Signal in the noise
Google only provides general SEO recommendations, leaving the Internet’s SEO experts to cast bones and read tea leaves to gauge how the search algorithm works. This approach has borne fruit in the past, but not every SEO suggestion is a hit.
The tumultuous current state of the Internet, defined by inconsistent traffic and rapidly expanding use of AI, may entice struggling publishers to try more SEO snake oil like content chunking. When traffic is scarce, people will watch for any uptick and attribute that to the changes they have made. When the opposite happens, well, it’s just a bad day.

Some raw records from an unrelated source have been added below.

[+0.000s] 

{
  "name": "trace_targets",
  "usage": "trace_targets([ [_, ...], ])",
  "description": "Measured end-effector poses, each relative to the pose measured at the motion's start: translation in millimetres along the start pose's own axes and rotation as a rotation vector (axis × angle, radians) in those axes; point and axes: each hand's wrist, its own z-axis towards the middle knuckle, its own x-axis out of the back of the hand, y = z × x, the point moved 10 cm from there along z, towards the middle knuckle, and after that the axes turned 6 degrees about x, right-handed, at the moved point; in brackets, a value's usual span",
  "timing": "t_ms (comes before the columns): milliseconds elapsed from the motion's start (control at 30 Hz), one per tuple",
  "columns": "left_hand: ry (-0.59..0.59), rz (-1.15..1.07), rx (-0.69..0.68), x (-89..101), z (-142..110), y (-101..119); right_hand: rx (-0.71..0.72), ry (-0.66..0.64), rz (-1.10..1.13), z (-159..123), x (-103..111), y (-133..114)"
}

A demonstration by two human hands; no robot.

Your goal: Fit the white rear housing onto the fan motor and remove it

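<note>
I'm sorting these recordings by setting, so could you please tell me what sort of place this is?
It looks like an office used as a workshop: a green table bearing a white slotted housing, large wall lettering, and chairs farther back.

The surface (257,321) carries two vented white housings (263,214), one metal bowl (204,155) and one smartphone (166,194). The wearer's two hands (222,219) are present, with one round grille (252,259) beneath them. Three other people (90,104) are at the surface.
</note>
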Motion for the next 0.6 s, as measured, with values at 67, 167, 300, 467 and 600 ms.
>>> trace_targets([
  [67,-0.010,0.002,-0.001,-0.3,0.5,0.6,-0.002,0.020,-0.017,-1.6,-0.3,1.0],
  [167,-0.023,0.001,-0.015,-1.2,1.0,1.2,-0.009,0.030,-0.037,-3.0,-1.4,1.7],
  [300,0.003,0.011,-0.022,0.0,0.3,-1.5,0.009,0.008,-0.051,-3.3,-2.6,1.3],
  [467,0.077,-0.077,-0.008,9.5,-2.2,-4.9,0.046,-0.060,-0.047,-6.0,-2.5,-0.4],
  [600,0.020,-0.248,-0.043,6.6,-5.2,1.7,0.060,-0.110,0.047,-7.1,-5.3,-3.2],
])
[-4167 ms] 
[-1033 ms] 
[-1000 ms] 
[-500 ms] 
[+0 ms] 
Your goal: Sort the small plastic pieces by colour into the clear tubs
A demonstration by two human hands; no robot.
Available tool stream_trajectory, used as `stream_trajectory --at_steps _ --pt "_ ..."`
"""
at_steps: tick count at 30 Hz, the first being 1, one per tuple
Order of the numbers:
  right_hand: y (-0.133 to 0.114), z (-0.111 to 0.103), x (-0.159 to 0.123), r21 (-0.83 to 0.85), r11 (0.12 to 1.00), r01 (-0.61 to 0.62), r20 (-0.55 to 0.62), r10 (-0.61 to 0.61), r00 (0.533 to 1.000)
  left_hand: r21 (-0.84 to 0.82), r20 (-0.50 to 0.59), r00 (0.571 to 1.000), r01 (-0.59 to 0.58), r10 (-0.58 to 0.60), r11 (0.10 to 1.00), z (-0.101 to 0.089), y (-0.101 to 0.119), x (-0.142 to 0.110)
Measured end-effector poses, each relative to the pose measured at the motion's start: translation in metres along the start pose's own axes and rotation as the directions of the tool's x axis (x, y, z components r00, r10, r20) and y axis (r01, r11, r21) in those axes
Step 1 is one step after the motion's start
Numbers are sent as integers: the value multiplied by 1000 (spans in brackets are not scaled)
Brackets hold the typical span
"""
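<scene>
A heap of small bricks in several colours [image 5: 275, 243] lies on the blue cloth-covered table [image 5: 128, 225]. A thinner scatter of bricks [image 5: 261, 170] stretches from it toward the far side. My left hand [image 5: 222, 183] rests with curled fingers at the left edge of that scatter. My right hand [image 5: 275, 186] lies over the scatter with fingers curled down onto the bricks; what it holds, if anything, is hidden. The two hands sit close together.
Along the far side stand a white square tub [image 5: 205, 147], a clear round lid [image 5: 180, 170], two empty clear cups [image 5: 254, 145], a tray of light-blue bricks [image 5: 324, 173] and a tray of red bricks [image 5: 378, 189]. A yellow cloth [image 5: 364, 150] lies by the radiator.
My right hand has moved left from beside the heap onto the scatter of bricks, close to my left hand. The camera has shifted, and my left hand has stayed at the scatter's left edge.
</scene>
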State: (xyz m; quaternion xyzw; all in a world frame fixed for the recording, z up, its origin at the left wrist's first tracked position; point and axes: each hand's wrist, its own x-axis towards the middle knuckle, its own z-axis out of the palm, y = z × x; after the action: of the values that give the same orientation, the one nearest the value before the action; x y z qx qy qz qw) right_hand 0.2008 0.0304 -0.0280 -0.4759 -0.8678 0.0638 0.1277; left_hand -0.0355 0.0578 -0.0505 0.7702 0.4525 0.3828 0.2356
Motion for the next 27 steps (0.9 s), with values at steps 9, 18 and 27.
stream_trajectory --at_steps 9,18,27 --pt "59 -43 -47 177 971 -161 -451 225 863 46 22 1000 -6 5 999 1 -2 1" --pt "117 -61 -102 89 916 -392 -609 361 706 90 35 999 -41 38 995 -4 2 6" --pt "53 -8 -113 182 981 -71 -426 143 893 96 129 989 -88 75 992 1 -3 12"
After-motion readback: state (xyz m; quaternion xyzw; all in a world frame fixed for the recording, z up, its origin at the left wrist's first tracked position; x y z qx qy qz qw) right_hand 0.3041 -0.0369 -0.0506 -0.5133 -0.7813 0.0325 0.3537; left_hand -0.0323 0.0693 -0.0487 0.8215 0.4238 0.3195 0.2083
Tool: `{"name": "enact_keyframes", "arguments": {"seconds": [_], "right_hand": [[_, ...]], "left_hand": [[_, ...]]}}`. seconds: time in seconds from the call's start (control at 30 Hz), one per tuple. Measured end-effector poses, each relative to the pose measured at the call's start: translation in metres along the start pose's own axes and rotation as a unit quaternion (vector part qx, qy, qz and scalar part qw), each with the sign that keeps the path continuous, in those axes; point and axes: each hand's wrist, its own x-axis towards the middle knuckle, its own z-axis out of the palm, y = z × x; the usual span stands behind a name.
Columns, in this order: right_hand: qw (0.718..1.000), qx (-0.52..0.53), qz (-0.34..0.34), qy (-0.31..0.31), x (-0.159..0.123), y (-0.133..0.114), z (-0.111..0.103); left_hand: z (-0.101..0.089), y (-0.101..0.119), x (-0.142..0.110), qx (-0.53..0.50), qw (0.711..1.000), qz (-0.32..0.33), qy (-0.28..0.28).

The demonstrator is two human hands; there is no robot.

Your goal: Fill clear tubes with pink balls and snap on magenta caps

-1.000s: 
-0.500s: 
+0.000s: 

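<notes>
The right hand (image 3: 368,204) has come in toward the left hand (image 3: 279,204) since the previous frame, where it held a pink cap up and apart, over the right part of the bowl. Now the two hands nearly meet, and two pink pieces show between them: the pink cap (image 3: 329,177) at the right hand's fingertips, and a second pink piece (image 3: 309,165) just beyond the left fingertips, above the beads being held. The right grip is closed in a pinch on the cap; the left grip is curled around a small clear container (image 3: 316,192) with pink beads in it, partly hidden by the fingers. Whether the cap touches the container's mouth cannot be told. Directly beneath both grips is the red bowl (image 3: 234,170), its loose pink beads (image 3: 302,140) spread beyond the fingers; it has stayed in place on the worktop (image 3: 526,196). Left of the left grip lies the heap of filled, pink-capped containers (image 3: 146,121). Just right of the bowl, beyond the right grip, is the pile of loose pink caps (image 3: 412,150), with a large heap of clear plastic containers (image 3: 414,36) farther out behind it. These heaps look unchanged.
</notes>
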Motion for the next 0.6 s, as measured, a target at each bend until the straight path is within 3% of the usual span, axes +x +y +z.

The new content superstition may appear to work at first, but at best, that’s an artifact of Google’s current quirks—the company isn’t building LLMs to like split-up content. Sullivan admits there may be “edge cases” where content chunking appears to work.
“Great. That’s what’s happening now, but tomorrow the systems may change,” he said. “You’ve made all these things that you did specifically for a ranking system, not for a human being because you were trying to be more successful in the ranking system, not staying focused on the human being. And then the systems improve, probably the way the systems always try to improve, to reward content written for humans. All that stuff that you did to please this LLM system that may or may not have worked, may not carry through for the long term.”
We probably won’t see chunking go away as long as publishers can point to a positive effect. However, Google seems to feel that chopping up content for LLMs is not a viable future for SEO.